Furthermore, C is not alone in having substantial deferred tax assets.  A C writedown might snowball into an investor demand for similar writedowns by other European and US banks.  That would be playing with fire, also.

–There’s a technical reason, as well.  It’s important to distinguish between a company’s financial reporting books, which it presents to investors, and its tax books, which it shows to the IRS.  A company may take a writedown of, say, $10 billion in US assets on its financial reporting books.

Let’s assume, to keep matters simple, that it has no other taxable US income.  If so, on its income statement, the company will show a pretax loss of $10 billion, a deferred tax benefit of $3.5 billion and an after-tax loss of $6.5 billion.  In the footnotes to its financials, it will show a tax carryforward of $3.5 billion.

What’s crucial is that it uses this accounting treatment whether it actually disposes of the assets or retains them at a nominal value on the balance sheet.  And it may not want to sell the assets right away.

Why not?  –because disposal of the assets is what starts the clock ticking on the limited time a company has to make use of the tax losses.  If you’re not making money now, it’s often better to hold off on disposal.  Doing so can extend the time you have to use the lax losses indefinitely.

In C’s case, we don’t know the details of what it has done.  Only C and its auditors know for sure.

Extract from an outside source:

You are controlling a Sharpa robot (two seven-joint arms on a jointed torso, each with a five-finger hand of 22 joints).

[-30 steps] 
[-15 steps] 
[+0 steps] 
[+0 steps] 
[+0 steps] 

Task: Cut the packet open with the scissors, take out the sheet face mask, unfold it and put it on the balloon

Again, why am I writing about this? I think the C tax controversy is interesting, although I don’t own C and have no intention of buying any soon.  I also am intrigued by the idea that yesterday’s loss can be tomorrow’s asset value.  That can be a key issue in evaluating fallen angel bonds or turnaround stocks.  It also has important implications for mutual funds and ETFs, especially in times like these when the securities have big realized losses and are experiencing redemptions.  More on this last topic in a later post.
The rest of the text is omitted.